## Directions for this task
The entries below contain pictures, which are to be left out; write out exactly, and only, the lines from the line with "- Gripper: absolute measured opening" up to and including the line with "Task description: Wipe".

::: Dataset records

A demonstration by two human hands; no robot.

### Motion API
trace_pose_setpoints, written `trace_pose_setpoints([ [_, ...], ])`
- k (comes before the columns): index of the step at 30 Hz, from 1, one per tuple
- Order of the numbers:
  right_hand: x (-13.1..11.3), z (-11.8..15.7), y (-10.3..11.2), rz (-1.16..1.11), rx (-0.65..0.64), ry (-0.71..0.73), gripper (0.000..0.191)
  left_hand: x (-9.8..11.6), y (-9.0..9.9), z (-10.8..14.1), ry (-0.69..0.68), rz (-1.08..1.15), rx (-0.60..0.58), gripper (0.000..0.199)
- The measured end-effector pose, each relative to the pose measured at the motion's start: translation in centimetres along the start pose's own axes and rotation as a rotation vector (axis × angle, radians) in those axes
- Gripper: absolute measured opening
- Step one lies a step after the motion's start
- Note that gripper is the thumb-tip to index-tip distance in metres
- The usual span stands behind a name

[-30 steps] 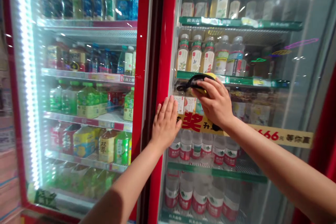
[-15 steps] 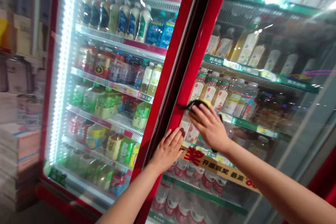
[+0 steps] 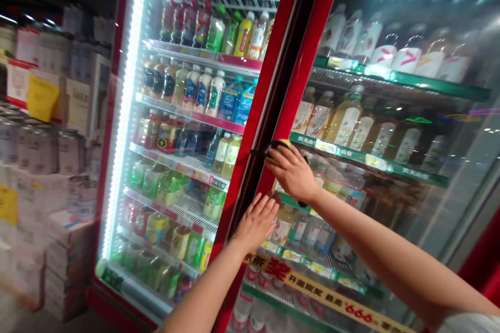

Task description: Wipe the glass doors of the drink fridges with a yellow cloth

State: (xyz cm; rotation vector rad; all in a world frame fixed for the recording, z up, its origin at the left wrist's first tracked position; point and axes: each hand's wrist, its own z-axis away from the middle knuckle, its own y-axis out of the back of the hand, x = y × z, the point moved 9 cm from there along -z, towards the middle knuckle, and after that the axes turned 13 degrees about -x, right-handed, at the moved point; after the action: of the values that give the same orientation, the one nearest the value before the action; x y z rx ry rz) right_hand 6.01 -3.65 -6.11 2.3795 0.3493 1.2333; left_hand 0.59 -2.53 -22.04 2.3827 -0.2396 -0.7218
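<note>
My right hand (image 3: 294,170) presses a dark cloth-like piece with a bit of yellow (image 3: 278,145) against the glass door of the right-hand drinks fridge, beside the red frame (image 3: 299,70). Its exact kind is hard to make out; a thin black end sticks out to the left over the frame, and the palm hides most of it. Lower and to the left, my left hand (image 3: 255,223) lies flat on the door's red edge, fingers stretched out, holding nothing. Bottled drinks (image 3: 347,122) stand on shelves behind the glass.
To the left is a second lit fridge (image 3: 195,161) with bottles and cans on its shelves. A yellow banner sticker (image 3: 312,289) crosses the right door below my hands. Stacked cartons (image 3: 64,265) and canned goods (image 3: 29,145) stand at the far left.
My view has tilted upward, so the shelves appear lower. My right hand with the dark piece has moved up and left over the glass to the frame; my left hand has shifted up the door.
</note>
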Motion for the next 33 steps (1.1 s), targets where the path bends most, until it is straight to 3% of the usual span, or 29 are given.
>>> trace_pose_setpoints([
  [3,-1.0,0.4,-0.1,-0.008,-0.096,0.234,0.035,-1.1,1.4,-1.8,-0.01,0.017,0.004,0.05],
  [5,1.7,-1.2,1.5,0.023,-0.108,0.247,0.038,-1.9,3.2,-3.8,-0.033,0.006,0.023,0.059],
  [10,15.9,-7.0,9.4,0.115,-0.008,-0.119,0.048,-5.0,9.4,-11.9,0.023,-0.01,0.083,0.072],
  [13,20.7,-4.3,12.2,0.148,0.097,-0.364,0.048,-6.7,12.7,-16.0,0.058,0.003,0.128,0.076],
  [16,19.7,1.1,11.4,0.169,0.132,-0.435,0.05,-8.4,14.8,-18.2,0.099,0.015,0.161,0.075],
  [18,16.8,2.4,9.9,0.18,0.082,-0.261,0.05,-9.6,15.9,-19.3,0.104,0.015,0.157,0.074],
  [20,15.6,1.0,9.2,0.171,0.01,-0.09,0.05,-10.4,17.0,-20.7,0.078,0.006,0.153,0.071],
  [22,18.6,-2.4,10.8,0.155,-0.005,-0.155,0.05,-11.3,18.5,-22.3,0.068,-0.006,0.172,0.069],
  [25,26.3,-7.6,15.5,0.125,0.084,-0.361,0.046,-12.4,20.9,-24.8,0.1,-0.017,0.209,0.072],
  [27,29.9,-9.1,17.8,0.112,0.157,-0.467,0.046,-13.0,21.9,-26.1,0.116,-0.019,0.206,0.074],
  [30,30.3,-7.7,18.1,0.113,0.249,-0.54,0.047,-13.6,22.4,-26.6,0.11,-0.028,0.175,0.077],
  [33,26.5,-5.9,15.7,0.125,0.215,-0.412,0.047,-14.2,22.2,-25.8,0.064,-0.059,0.128,0.076],
])
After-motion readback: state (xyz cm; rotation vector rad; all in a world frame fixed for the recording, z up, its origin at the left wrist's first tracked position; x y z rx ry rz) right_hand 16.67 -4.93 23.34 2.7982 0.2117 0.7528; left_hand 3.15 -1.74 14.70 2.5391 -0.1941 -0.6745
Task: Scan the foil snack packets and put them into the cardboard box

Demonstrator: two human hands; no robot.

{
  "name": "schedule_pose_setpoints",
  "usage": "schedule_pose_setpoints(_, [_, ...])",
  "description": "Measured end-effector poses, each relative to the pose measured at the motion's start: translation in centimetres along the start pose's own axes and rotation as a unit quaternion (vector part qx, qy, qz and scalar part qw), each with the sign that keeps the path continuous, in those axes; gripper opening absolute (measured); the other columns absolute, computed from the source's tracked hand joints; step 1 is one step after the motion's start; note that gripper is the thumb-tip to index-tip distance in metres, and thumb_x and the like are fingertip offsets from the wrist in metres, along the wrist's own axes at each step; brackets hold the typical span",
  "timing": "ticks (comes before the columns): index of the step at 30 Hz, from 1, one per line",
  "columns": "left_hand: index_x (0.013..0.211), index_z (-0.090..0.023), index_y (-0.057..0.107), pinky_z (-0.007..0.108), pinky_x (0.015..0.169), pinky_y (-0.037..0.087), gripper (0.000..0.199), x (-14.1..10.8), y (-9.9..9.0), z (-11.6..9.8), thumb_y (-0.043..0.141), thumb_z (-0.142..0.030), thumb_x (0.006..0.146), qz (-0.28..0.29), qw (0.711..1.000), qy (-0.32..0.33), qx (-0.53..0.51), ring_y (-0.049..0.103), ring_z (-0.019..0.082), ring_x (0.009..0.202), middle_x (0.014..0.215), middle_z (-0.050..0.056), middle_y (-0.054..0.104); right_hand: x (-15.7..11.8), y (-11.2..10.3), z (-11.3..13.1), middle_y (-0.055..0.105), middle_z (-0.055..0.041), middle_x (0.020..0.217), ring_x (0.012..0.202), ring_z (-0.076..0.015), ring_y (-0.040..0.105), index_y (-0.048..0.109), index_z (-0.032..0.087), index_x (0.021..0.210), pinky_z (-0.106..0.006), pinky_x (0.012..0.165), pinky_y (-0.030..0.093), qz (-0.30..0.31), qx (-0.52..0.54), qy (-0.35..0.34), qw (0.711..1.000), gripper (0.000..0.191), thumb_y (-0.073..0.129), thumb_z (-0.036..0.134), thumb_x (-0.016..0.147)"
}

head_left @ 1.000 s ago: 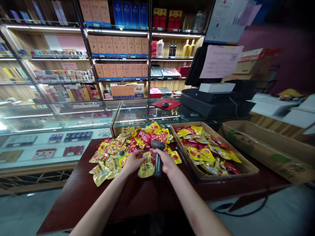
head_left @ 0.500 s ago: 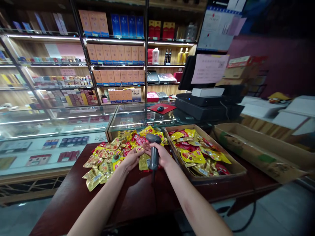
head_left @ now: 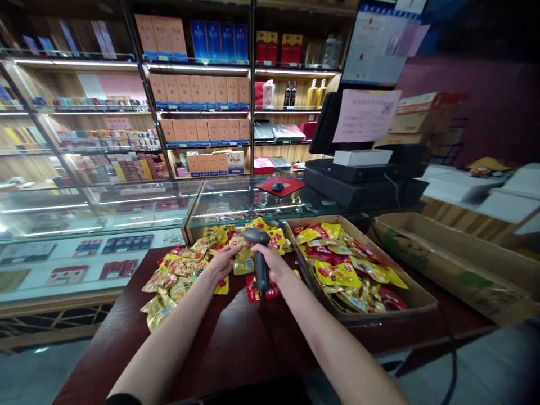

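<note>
My right hand point(head_left: 272, 261) is wrapped round the handle of a dark grey barcode scanner point(head_left: 261, 270), whose head points up and to the left. My left hand point(head_left: 223, 263) pinches a gold snack packet point(head_left: 243, 264) just left of the scanner. Red packets point(head_left: 254, 289) lie on the dark wooden table point(head_left: 228, 343) beneath the scanner. A loose heap of gold, yellow and red packets point(head_left: 185, 264) spreads behind and to the left of my left hand. More packets point(head_left: 337, 274) fill a shallow cardboard tray point(head_left: 422, 304) on the right.
Another cardboard box point(head_left: 472, 278) stands at the far right. Behind the table are a glass display counter point(head_left: 236, 199), a mouse point(head_left: 277, 187) on a red mat point(head_left: 295, 184), and a monitor point(head_left: 327, 124). The scanner's cable runs down over the table.
The scanner and my right hand have moved slightly left. My left hand has shifted a little left and up with the gold packet, and the red packets below show more.
</note>
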State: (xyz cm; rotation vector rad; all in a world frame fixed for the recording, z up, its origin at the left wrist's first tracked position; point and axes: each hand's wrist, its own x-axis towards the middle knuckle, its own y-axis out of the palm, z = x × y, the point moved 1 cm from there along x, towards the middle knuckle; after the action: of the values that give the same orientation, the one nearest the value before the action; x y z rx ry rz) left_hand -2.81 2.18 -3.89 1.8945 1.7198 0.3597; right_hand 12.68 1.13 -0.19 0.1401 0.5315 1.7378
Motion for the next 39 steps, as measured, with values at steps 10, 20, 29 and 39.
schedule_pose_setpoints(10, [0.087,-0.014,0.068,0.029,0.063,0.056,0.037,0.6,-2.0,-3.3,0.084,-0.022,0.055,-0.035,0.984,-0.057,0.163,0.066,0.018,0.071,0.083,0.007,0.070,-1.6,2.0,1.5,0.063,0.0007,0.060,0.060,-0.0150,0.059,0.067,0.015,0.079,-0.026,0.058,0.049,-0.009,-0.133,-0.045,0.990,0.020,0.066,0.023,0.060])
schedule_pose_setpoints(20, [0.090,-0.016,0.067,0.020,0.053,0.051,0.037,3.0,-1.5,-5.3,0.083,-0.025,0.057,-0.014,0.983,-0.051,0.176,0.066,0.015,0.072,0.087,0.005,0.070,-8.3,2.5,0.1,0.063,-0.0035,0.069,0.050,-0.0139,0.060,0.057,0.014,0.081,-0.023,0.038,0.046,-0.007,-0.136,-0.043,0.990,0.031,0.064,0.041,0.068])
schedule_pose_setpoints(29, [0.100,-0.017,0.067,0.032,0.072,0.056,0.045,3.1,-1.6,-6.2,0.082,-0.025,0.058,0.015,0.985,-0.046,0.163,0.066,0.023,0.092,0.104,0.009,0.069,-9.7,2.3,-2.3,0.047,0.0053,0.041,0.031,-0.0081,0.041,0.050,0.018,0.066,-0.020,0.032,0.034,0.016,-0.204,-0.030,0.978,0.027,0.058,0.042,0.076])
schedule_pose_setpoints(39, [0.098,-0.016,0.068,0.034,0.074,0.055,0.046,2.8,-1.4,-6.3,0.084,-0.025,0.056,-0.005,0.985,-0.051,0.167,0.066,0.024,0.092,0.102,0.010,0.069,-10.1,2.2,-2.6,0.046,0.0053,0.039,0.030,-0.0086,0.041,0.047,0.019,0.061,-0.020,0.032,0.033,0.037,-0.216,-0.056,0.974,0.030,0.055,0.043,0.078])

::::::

## Answer space
- Gripper: absolute measured opening
- Step one lies a step after the motion's start
- Note that gripper is the thumb-tip to index-tip distance in metres
- The usual span stands behind a name

[-30 steps] 
[-15 steps] 
[+0 steps] 

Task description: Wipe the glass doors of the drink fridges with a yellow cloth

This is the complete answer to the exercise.